Take the 2-minute tour ×
Programmers Stack Exchange is a question and answer site for professional programmers interested in conceptual questions about software development. It's 100% free, no registration required.

Given are two sorted arrays a, b of type T with size n and m. I am looking for an algorithm that merges the two arrays into a new array (of maximum size n+m).

If you have a cheap comparison operation, this is pretty simple. Just take from the array with the lowest first element until one or both arrays are completely traversed, then add the remaining elements. Something like this http://stackoverflow.com/questions/5958169/how-to-merge-two-sorted-arrays-into-a-sorted-array

However, the situation changes when comparing two elements is much more expensive than copying an element from the source array to the target array. For example you might have an array of large arbitrary precision integers, or strings, where a comparison can be quite expensive. Just assume that creating arrays and copying elements is free, and the only thing that costs is comparing elements.

In this case, you want to merge the two arrays with a minimum number of element comparisons. Here are some examples where you should be able to do much better than the simple merge algorithm:

a = [1,2,3,4, ... 1000]
b = [1001,1002,1003,1004, ... 2000]

Or

a = [1,2,3,4, ... 1000]
b = [0,100,200, ... 1000]

There are some cases where the simple merge algorithm will be optimal, like

a = [1,3,5,7,9,....,999]
b = [2,4,6,8,10,....,1000]

So the algorithm should ideally gracefully degrade and perform a maximum of n+m-1 comparisons in case the arrays are interleaved, or at least not be significantly worse.

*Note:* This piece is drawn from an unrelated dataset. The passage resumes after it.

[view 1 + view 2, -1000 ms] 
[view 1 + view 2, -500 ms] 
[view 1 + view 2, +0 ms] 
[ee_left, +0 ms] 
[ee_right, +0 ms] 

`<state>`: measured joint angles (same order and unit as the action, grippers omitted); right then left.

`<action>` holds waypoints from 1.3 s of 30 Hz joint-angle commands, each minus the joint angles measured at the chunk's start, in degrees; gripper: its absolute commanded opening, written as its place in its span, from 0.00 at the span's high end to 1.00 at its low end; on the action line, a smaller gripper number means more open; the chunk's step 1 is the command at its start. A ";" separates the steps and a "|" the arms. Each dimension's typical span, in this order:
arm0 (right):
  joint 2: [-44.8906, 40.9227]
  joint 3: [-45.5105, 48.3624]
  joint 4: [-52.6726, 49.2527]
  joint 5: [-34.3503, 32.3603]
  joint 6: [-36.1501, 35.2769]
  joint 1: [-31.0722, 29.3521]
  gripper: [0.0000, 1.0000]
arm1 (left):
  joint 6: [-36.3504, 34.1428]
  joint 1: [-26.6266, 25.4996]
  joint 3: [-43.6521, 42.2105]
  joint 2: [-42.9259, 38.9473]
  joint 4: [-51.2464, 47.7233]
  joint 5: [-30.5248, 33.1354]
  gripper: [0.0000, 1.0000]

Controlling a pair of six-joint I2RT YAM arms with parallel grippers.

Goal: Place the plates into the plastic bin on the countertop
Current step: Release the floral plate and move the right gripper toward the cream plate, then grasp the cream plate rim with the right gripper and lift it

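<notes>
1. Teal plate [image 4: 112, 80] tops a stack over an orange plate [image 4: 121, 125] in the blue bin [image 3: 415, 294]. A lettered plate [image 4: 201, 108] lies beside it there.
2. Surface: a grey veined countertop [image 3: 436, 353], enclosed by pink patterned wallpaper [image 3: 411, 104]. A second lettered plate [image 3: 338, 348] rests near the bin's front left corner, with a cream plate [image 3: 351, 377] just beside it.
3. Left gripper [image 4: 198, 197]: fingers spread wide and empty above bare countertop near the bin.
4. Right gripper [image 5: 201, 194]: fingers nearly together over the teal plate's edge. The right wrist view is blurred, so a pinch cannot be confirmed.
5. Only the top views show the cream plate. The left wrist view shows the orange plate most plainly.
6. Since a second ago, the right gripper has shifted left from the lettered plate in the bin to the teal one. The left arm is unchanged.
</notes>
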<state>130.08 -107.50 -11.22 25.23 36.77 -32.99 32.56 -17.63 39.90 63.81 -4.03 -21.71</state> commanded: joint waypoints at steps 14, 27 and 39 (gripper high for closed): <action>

One thing that should do pretty well for lists with a large size difference would be to use binary search to insert the elements of the smaller array into the larger array. But that won't degrade gracefully in case both lists are of the same size and interleaved.

Any ideas?

Update for clarification: The only thing available for the elements is a (total) ordering function, so any scheme that makes comparisons cheaper is not possible.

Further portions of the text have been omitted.